Après sa mission économique de six jours dans le Sankuru, le Vice-Premier Ministre en charge de l’Économie nationale, Daniel Mukoko Samba, a présenté aux élus et aux notables de cette province du Grand Kasaï une série de mesures prioritaires visant à reconnecter le territoire aux grands circuits économiques. Parmi les actions annoncées figurent notamment la réhabilitation des voies fluviales ainsi que l’amélioration de l’accès à l’eau potable et à l’électricité.
Le Sankuru veut tourner la page de l’enclavement. De retour d’une mission économique effectuée pendant six jours dans cette province du centre de la République démocratique du Congo, le Vice-Premier Ministre chargé de l’Économie nationale, Daniel Mukoko Samba, a présenté les principaux constats et pistes d’action devant les représentants politiques et sociaux originaires de cette entité.

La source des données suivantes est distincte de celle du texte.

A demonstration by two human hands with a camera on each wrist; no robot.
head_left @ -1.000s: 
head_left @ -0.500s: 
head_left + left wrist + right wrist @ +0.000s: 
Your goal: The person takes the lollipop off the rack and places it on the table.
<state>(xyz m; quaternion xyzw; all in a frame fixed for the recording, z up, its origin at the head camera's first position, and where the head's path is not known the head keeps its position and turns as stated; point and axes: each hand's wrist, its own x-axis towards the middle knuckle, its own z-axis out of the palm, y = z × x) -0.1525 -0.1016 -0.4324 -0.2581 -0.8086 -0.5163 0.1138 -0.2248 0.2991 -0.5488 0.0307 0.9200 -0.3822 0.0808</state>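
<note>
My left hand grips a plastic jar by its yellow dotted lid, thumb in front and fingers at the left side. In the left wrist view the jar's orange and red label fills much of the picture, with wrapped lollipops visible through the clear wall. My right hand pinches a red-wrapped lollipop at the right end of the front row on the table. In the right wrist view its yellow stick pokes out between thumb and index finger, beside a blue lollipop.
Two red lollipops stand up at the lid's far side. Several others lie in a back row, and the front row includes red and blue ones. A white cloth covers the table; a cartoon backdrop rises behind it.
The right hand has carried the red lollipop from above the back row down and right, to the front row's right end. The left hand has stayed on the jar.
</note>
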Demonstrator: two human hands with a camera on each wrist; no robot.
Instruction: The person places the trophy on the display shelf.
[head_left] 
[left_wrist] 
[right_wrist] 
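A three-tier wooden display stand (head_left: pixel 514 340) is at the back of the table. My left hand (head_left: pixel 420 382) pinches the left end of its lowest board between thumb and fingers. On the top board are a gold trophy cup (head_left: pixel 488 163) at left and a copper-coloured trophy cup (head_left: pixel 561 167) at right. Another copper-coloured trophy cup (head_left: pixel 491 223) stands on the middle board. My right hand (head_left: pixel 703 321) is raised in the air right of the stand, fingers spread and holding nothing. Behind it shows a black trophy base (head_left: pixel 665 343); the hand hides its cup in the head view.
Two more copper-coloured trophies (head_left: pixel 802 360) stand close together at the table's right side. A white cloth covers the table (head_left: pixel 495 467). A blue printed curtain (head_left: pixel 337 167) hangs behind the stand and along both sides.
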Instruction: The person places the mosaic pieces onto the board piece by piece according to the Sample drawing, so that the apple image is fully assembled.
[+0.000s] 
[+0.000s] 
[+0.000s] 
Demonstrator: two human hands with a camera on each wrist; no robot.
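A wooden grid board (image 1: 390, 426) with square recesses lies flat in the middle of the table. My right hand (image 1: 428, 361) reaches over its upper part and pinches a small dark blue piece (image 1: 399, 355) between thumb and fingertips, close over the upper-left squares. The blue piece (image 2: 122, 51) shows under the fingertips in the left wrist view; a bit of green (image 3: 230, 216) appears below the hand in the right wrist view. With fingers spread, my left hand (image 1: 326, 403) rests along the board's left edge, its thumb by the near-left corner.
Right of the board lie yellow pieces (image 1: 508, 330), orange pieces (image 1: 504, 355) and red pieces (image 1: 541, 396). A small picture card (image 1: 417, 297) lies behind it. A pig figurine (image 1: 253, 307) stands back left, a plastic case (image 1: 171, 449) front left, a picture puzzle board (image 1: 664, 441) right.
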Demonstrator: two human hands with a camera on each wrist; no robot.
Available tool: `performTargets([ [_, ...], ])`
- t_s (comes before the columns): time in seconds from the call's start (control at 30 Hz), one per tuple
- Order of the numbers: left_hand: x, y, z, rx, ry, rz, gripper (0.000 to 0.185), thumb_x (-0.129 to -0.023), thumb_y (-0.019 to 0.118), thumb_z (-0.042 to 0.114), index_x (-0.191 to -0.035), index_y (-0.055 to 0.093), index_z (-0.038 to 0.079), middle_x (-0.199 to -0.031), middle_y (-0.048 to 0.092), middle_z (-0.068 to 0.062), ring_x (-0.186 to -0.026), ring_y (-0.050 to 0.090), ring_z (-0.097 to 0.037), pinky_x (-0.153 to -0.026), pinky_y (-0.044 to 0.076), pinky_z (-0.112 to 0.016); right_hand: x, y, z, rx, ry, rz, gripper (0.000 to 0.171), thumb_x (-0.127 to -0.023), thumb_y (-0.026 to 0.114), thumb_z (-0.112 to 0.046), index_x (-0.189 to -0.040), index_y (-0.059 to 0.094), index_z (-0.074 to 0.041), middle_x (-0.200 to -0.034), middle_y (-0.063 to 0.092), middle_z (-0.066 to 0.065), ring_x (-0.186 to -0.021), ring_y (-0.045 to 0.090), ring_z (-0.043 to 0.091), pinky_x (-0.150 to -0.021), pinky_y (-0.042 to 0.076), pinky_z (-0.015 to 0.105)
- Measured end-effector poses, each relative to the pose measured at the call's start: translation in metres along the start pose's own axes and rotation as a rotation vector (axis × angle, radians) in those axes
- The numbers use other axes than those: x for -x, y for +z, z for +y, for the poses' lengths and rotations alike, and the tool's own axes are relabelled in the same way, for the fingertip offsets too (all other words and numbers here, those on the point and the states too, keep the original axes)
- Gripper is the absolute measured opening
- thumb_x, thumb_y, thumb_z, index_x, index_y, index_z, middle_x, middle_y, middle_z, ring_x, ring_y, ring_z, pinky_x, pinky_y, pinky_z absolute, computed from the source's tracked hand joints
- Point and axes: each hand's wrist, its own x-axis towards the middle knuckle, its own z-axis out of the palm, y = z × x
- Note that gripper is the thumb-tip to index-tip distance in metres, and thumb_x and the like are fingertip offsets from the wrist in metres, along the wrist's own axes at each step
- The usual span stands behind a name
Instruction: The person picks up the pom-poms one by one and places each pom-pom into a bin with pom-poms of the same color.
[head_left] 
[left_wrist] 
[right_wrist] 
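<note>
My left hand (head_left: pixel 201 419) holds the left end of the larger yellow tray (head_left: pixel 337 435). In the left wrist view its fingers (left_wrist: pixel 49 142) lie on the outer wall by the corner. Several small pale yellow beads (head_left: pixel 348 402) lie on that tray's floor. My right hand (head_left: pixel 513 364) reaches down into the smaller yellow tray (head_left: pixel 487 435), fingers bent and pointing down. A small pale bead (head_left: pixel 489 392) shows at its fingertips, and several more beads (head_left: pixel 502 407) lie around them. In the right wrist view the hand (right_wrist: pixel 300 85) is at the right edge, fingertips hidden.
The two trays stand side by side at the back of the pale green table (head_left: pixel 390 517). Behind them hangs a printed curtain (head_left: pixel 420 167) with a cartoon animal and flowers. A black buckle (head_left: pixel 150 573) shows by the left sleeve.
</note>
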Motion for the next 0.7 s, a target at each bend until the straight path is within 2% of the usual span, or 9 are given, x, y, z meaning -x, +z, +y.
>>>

La rencontre, tenue jeudi 30 juillet 2026 au Cercle de Kinshasa, a réuni députés nationaux, élus locaux et notables du Sankuru autour d’un même objectif : identifier les leviers capables de libérer le potentiel économique d’une province longtemps confrontée aux difficultés d’accès, au déficit d’infrastructures et à la faiblesse des échanges commerciaux.
Les voies fluviales au cœur de la stratégie de désenclavement
Au terme de ses observations sur le terrain, Daniel Mukoko Samba a placé la question des infrastructures de transport parmi les priorités immédiates. Le Gouvernement prévoit notamment le dragage et le balisage des rivières Sankuru, Lokenye et Lubi, des axes fluviaux considérés comme essentiels pour la mobilité des personnes et l’évacuation des produits agricoles.
Dans une province où les routes demeurent insuffisantes et où plusieurs localités restent difficiles d’accès, ces voies navigables représentent un véritable poumon économique. Leur remise en état devrait permettre de faciliter l’approvisionnement des marchés, de réduire les coûts de transport et d’offrir de nouvelles opportunités aux producteurs locaux.
L’enjeu est particulièrement important pour Lusambo, chef-lieu du Sankuru, dont une partie de l’activité économique dépend de ces corridors fluviaux.
Achever les projets inachevés et répondre aux besoins sociaux
La mission économique a également permis de constater l’état de plusieurs infrastructures publiques laissées en attente d’achèvement. Écoles, centres de santé, ouvrages routiers et autres équipements collectifs figurent parmi les projets nécessitant une nouvelle impulsion.
Face à cette situation, le Gouvernement envisage la mise en œuvre d’un programme d’urgence consacré notamment à l’accès à l’eau potable et à l’électricité. L’objectif affiché est double : achever les projets existants et améliorer durablement les conditions de vie des populations.
Pour Daniel Mukoko Samba, le développement économique national passe nécessairement par une meilleure valorisation des potentialités locales.
« L’objectif est d’enclencher quelque chose de nouveau », a déclaré le Vice-Premier Ministre devant ses interlocuteurs, insistant sur la nécessité de créer une dynamique capable de transformer les ressources disponibles en véritables opportunités économiques.
Le Sankuru veut devenir acteur de son propre développement
Au-delà des annonces, cette rencontre a également illustré une volonté de renforcer le dialogue entre le Gouvernement central et les forces vives provinciales. Les élus et notables du Sankuru ont exprimé leur soutien aux initiatives annoncées et leur disponibilité à accompagner leur mise en œuvre.
L’honorable Léonard She Okitundu Lundula ainsi que le notable Charles Okoto Lolakombe ont salué la démarche du Vice-Premier Ministre, estimant que cette approche constitue une étape importante pour sortir la province de son isolement économique.
Cette collaboration ne date toutefois pas du déplacement de terrain. Le lundi 8 juin 2026, soit quelques jours avant le début de la mission, Daniel Mukoko Samba avait déjà réuni les représentants du Sankuru pour une séance préparatoire destinée à recueillir leurs préoccupations et définir les priorités.
Un nouveau pari sur les potentialités locales
Avec cette mission, le Gouvernement entend replacer les provinces au centre de la stratégie économique nationale. Le cas du Sankuru illustre un défi plus large en RDC : transformer les immenses ressources territoriales en croissance réelle grâce aux infrastructures, à la connectivité et à l’investissement public.
Reste désormais la question de la concrétisation des engagements annoncés. Pour les populations du Sankuru, longtemps confrontées aux difficultés de transport et au manque d’équipements essentiels, l’attente porte moins sur les annonces que sur la réalisation effective des projets promis.
Le désenclavement de la province apparaît ainsi comme un test grandeur nature de la capacité de l’État à rapprocher les politiques nationales des réalités locales.